Excerpts from a dataset:
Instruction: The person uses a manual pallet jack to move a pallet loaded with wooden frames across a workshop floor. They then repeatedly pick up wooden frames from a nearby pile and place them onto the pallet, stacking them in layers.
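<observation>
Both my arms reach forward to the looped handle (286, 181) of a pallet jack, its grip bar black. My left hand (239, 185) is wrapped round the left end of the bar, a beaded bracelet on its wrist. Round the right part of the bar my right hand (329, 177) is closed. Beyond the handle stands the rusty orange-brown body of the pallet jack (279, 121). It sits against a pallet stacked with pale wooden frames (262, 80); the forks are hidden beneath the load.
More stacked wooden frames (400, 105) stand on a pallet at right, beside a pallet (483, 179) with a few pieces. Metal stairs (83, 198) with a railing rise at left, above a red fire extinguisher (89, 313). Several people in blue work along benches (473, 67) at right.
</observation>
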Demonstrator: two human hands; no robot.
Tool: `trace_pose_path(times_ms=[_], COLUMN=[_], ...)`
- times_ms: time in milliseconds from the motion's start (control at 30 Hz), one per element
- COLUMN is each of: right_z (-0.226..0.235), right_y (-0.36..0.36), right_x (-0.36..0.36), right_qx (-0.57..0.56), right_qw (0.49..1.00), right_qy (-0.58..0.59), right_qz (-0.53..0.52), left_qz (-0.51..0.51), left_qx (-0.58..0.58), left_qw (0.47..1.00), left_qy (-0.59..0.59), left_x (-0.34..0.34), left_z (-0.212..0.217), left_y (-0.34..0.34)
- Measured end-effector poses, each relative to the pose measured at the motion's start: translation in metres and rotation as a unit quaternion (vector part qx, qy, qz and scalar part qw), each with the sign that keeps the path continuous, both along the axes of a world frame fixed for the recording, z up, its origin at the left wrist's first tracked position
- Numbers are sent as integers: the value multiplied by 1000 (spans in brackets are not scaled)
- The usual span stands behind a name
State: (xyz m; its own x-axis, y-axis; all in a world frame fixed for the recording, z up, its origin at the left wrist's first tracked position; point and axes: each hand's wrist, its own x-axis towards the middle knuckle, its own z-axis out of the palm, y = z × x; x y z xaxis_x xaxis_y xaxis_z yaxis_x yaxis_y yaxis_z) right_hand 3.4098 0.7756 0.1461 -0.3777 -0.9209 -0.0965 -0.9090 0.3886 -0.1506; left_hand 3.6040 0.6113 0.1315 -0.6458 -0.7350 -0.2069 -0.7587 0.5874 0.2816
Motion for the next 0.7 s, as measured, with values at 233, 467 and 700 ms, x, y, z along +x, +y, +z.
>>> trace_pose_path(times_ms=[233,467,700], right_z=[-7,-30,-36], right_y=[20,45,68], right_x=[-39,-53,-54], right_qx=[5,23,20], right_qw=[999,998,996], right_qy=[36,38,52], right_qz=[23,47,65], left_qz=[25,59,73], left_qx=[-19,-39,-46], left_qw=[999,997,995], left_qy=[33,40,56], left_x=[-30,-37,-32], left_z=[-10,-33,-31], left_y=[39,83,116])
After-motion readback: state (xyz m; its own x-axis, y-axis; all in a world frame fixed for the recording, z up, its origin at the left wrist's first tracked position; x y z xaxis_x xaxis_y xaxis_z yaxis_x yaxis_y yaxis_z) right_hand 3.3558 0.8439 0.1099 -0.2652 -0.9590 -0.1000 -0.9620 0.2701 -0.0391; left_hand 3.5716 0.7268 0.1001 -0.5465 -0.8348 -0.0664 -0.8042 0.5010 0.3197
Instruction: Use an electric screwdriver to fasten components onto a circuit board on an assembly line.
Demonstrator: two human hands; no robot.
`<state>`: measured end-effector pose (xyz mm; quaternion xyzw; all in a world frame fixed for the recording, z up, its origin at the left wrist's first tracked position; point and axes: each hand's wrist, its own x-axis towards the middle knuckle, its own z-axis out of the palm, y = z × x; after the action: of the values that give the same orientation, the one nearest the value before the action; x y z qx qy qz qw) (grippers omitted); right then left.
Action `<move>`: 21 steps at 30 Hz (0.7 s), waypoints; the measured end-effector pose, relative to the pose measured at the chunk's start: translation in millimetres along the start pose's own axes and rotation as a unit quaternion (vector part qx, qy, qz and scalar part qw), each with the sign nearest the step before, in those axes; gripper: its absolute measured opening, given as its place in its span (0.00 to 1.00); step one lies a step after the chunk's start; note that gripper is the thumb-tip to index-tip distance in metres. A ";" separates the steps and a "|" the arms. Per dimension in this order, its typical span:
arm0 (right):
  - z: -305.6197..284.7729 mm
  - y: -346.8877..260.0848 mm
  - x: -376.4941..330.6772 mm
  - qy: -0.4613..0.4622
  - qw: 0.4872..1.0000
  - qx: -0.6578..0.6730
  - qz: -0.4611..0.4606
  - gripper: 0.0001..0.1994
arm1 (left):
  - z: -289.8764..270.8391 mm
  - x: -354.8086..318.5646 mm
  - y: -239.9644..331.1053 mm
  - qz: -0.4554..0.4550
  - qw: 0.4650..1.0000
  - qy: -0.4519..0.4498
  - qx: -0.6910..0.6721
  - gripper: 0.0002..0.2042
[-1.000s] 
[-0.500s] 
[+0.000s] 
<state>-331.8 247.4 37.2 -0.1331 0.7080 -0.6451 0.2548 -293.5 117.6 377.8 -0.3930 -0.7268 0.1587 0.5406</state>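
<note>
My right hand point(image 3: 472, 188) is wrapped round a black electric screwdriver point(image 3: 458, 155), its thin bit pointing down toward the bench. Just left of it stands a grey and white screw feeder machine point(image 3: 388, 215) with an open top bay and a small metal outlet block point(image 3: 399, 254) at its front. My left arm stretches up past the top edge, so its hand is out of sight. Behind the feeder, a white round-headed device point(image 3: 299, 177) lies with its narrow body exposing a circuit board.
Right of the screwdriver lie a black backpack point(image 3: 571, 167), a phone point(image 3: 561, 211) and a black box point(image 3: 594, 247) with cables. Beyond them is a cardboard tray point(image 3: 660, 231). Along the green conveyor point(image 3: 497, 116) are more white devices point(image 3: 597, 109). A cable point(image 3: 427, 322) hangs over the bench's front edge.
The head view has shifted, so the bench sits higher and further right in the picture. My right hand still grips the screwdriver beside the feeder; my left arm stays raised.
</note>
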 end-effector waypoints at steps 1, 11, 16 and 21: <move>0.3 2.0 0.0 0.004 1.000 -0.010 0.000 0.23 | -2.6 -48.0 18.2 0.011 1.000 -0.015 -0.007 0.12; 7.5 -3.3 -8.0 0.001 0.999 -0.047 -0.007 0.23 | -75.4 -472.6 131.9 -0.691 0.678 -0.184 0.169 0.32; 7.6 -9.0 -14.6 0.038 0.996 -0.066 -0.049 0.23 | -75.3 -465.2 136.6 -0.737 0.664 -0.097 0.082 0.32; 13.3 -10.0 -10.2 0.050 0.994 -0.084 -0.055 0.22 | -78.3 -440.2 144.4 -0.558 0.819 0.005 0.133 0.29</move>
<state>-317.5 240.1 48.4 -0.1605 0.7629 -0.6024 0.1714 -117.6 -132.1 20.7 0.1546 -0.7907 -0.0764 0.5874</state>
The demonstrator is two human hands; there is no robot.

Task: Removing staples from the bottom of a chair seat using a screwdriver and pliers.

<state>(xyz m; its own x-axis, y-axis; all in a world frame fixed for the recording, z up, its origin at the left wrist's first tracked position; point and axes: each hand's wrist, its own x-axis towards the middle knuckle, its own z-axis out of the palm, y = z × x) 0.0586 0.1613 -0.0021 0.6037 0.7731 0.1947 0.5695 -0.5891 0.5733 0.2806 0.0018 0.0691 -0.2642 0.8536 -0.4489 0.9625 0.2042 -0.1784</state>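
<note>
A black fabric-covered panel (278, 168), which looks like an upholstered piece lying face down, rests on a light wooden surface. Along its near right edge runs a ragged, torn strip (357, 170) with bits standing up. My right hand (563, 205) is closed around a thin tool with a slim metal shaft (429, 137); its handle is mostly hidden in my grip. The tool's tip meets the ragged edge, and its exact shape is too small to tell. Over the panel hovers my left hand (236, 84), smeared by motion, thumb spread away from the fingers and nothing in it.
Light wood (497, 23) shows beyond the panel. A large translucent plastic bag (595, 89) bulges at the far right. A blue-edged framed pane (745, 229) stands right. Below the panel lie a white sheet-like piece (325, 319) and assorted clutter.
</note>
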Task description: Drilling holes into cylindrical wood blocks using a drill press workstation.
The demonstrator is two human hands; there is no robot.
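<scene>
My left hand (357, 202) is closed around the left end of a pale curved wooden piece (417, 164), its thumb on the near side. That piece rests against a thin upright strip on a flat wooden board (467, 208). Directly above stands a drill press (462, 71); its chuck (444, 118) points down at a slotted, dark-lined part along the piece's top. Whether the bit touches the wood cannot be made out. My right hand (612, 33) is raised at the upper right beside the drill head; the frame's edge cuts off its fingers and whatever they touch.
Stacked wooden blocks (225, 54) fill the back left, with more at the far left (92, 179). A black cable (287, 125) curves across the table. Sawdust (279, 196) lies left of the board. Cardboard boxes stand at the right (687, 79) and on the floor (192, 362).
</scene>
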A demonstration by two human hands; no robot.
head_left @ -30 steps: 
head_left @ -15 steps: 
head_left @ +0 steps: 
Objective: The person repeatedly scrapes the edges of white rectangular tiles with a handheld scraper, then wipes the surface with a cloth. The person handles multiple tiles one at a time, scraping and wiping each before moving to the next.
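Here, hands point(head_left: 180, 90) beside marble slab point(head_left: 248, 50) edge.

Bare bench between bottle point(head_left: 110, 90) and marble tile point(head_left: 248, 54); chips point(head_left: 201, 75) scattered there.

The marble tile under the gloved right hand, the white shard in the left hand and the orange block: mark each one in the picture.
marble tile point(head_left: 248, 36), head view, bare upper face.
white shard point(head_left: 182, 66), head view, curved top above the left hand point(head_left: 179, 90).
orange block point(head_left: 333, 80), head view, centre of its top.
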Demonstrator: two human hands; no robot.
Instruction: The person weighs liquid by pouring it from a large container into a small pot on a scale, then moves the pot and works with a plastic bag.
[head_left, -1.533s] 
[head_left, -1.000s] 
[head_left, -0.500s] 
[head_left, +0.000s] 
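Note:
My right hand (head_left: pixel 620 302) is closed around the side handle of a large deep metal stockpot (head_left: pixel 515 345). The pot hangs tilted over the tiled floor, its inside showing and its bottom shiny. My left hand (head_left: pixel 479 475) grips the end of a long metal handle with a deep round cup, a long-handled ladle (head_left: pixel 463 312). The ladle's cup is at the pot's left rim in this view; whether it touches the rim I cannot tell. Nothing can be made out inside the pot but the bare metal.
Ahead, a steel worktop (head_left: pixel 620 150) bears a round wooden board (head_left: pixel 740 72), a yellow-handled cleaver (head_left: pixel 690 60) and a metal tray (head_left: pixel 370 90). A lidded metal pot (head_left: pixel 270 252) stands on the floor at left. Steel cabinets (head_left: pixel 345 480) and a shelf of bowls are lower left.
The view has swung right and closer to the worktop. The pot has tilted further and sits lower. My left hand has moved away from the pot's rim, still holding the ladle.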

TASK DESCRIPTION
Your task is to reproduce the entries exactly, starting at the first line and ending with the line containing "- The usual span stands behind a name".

RESPONSE
Instruction: The person uses a manual pallet jack to move a pallet loaded with wooden frames across a workshop floor. They then repeatedly pick up wooden frames from a nearby pile and place them onto the pallet, stacking them in layers.
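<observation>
Both my arms reach forward to the looped handle (286, 181) of a pallet jack, its grip bar black. My left hand (239, 185) is wrapped round the left end of the bar, a beaded bracelet on its wrist. Round the right part of the bar my right hand (329, 177) is closed. Beyond the handle stands the rusty orange-brown body of the pallet jack (279, 121). It sits against a pallet stacked with pale wooden frames (262, 80); the forks are hidden beneath the load.
More stacked wooden frames (400, 105) stand on a pallet at right, beside a pallet (483, 179) with a few pieces. Metal stairs (83, 198) with a railing rise at left, above a red fire extinguisher (89, 313). Several people in blue work along benches (473, 67) at right.
</observation>
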Demonstrator: two human hands; no robot.
Tool: `trace_pose_path(times_ms=[_], COLUMN=[_], ...)`
- times_ms: time in milliseconds from the motion's start (control at 30 Hz), one per element
- COLUMN is each of: right_z (-0.226..0.235), right_y (-0.36..0.36), right_x (-0.36..0.36), right_qx (-0.57..0.56), right_qw (0.49..1.00), right_qy (-0.58..0.59), right_qz (-0.53..0.52), left_qz (-0.51..0.51), left_qx (-0.58..0.58), left_qw (0.47..1.00), left_qy (-0.59..0.59), left_x (-0.34..0.34), left_z (-0.212..0.217), left_y (-0.34..0.34)
- Measured end-effector poses, each relative to the pose measured at the motion's start: translation in metres and rotation as a unit quaternion (vector part qx, qy, qz and scalar part qw), each with the sign that keeps the path continuous, both along the axes of a world frame fixed for the recording, z up, its origin at the left wrist's first tracked position
- Numbers are sent as integers: the value multiplied by 1000 (spans in brackets are not scaled)
- The usual span stands behind a name

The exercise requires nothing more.